Jack and Kill
 
     
     
    Jack and Kill
     
    By Diane Capri
     
    1.
     
    Otto’s mood matched the bleak November landscape. They’d traveled the county road for eighteen miles under smothering gray skies, which allowed plenty of time for brooding. Thin snow covered the empty fields like a dirty blanket. Perhaps a riot of color had dressed the hardwoods before Halloween, but now only a few dead leaves dangled from dried stems beneath spindly branches. Even the vehicle in which they traveled was dull inside and out.
    She felt captured in a monochrome movie. Yet, she welcomed the dreary weather because while the low, dense cloud ceiling interfered with the Unmanned Aerial Vehicle surveillance drones, she enjoyed a thin slice of breathing room.
    Not the atmospheric gloom, then, but her quarry was responsible for her personal brain cloud. He was toying with her, which was okay. But he was winning the game, which wasn’t.
    “Tell me again why you think we’ll find Reacher in New Hope,” she said.
    FBI Special Agent Kim Louisa Otto didn’t mind matching wits with Jack (none) Reacher at the right time and place. Actually, she hoped this assignment grew in that direction.
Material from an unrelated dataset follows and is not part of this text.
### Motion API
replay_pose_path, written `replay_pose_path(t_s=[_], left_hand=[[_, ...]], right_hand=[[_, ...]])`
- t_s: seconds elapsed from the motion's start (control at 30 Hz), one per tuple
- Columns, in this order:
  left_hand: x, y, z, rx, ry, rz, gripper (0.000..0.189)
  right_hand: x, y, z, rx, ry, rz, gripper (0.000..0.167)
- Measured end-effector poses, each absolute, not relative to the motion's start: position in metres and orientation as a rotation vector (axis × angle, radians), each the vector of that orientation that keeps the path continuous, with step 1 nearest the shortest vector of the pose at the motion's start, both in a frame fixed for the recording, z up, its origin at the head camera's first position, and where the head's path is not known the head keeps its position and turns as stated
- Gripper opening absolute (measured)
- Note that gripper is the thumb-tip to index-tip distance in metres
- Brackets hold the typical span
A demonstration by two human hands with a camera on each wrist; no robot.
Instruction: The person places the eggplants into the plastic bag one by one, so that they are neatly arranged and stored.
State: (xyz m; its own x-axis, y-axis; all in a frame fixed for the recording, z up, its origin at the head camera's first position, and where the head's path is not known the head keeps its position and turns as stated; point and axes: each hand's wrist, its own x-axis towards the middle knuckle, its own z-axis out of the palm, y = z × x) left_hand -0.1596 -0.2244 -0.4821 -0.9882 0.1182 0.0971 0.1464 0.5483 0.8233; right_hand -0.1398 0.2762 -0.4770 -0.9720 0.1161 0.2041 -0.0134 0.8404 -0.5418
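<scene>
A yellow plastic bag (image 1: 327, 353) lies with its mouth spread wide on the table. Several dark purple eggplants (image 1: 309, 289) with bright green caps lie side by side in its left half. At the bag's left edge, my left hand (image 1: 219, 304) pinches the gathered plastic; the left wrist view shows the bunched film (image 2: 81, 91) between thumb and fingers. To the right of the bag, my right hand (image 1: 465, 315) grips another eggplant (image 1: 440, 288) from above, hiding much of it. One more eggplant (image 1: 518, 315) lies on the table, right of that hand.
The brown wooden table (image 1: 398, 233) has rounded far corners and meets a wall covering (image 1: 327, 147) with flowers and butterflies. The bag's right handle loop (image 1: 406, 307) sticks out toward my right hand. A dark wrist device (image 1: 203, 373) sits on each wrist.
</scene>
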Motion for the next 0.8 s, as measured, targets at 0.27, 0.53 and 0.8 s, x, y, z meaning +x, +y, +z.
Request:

    Meanwhile, a better profile of Reacher slowly developed in her mind the way an old fashioned photographic image revealed itself when blank paper was submerged in the proper fluids. She was better at strategic games than he was; Reacher’s military file confirmed. But preparation was key. She needed to gather sufficient data to devise and implement a decent strategic plan before their joust. In short, she needed more time.
    Meaning today was most definitely not the right day. Nor was New Hope, Virginia, the right place. Which was why, despite the perfect weather for a confrontation that might escape sophisticated surveillance, she wasn’t all that happy right at the moment. She didn’t expect to get any happier as the day wore on, either. She expected the opposite.
    Behind the wheel of the full-sized sedan he’d selected at the rental counter in DC, Gaspar sprawled deliberately. His right leg was fully extended to reduce the pain that often hobbled him. Otto had stopped counting how many Tylenols he’d swallowed already, although she worried about his liver. One of many tacit agreements they’d fallen into during their brief but intense partnership. As if not asking meant not knowing, and not knowing meant not happening.
    He glanced toward her and frowned, but his tone was quiet, perhaps annoyed.  “I didn’t say we’d find him, Sunshine. We’re building a file, not conducting a manhunt. I said he was there yesterday . Big difference.”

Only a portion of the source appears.